▸ Information shown
****************************************

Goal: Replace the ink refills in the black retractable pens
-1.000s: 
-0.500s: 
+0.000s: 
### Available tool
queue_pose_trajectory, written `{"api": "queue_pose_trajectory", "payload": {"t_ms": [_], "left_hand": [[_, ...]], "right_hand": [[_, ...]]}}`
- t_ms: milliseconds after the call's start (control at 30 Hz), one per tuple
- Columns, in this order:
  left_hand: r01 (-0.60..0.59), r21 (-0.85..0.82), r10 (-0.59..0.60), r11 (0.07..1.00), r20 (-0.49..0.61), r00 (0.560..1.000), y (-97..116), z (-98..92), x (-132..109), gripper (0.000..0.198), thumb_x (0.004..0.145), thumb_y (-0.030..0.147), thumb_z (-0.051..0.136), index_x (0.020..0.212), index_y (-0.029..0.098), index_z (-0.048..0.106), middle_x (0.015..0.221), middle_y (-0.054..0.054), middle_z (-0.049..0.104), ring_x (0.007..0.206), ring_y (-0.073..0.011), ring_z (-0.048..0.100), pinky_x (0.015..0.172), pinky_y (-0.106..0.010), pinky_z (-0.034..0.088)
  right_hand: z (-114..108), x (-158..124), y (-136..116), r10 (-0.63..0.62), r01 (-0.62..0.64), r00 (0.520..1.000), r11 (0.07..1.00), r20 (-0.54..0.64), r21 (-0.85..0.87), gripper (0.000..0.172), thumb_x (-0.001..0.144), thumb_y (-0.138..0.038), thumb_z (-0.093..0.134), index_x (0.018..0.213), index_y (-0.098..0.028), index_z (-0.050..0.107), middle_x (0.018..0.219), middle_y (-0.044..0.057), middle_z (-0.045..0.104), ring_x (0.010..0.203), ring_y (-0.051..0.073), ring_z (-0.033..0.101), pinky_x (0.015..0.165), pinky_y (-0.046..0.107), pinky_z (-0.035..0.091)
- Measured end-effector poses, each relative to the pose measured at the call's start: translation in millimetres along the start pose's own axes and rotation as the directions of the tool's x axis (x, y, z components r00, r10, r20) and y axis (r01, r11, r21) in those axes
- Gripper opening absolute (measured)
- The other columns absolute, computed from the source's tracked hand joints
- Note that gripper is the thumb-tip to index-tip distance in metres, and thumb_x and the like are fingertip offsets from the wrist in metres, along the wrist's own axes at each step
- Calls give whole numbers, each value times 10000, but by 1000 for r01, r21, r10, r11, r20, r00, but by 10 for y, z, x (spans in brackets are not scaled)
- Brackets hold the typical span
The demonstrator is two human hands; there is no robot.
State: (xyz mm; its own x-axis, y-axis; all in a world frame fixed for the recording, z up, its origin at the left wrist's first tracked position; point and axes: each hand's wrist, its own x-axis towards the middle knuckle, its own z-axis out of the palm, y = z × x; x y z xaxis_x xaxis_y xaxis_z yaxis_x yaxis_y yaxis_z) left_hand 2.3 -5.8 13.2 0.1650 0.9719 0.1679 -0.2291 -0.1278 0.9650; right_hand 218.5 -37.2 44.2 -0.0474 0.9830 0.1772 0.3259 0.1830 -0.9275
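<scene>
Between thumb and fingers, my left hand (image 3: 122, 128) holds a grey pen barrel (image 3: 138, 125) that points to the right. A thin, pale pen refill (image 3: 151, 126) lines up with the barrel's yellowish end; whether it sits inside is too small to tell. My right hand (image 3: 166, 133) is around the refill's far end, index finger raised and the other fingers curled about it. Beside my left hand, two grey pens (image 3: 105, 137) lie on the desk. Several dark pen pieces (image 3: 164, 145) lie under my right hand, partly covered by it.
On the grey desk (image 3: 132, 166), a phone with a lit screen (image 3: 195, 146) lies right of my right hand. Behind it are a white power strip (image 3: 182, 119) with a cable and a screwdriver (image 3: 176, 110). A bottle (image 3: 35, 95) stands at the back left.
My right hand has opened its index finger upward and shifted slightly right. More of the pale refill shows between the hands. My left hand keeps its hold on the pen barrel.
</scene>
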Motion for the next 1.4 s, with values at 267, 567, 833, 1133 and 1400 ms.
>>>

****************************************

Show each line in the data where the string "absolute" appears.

- Gripper opening absolute (measured)
- The other columns absolute, computed from the source's tracked hand joints

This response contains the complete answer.